§ **What you need to do**
The result should be every line of the listing that contains "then".

§ **Data block**
---
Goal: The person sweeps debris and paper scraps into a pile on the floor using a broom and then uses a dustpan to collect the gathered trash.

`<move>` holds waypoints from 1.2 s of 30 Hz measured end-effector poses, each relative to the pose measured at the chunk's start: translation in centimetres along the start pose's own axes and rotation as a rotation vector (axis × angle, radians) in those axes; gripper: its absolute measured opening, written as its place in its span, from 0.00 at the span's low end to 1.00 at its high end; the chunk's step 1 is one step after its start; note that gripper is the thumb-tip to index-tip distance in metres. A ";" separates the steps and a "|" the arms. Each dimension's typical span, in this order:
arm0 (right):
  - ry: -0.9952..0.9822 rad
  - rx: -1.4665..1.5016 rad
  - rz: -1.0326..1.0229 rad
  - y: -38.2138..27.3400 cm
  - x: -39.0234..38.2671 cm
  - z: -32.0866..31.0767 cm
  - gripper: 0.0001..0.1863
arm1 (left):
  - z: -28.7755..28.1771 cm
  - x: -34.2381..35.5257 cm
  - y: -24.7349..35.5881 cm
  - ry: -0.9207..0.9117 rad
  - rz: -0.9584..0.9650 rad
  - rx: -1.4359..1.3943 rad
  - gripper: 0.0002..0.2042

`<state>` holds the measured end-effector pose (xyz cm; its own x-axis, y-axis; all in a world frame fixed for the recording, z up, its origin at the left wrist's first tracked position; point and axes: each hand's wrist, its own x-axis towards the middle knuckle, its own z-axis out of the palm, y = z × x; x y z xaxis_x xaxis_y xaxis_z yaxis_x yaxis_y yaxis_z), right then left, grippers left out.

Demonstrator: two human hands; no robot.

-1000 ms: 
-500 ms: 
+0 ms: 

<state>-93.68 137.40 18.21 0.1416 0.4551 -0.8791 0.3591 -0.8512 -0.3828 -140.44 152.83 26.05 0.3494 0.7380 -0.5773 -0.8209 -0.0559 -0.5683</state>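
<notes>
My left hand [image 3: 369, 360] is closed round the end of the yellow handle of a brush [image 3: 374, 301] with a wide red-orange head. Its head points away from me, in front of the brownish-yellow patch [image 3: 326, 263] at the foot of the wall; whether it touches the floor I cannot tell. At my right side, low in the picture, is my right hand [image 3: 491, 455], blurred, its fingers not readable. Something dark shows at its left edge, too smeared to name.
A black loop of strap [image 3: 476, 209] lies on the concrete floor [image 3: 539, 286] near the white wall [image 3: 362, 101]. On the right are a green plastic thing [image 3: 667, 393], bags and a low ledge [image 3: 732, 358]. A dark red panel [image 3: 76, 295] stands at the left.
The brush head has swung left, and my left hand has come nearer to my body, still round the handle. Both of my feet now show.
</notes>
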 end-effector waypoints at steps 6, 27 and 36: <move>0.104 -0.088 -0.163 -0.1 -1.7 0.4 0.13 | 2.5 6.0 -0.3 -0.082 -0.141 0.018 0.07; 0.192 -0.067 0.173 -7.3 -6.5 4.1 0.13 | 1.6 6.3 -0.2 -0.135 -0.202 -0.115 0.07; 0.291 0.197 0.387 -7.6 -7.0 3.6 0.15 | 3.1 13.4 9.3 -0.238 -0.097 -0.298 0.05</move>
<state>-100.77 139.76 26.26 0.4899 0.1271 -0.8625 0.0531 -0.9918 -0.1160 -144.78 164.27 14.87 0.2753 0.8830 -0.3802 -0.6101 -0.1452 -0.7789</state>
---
§ **Solved problem**
Goal: The person sweeps debris and paper scraps into a pile on the floor using a broom and then uses a dustpan to collect the gathered trash.
`<state>` holds the measured end-effector pose (xyz cm; its own x-axis, y-axis; all in a world frame fixed for the recording, z up, its origin at the left wrist's first tracked position; point and axes: each hand's wrist, its own x-axis towards the middle knuckle, its own z-axis out of the palm, y = z × x; x y z xaxis_x xaxis_y xaxis_z yaxis_x yaxis_y yaxis_z), right then left, grippers left out.

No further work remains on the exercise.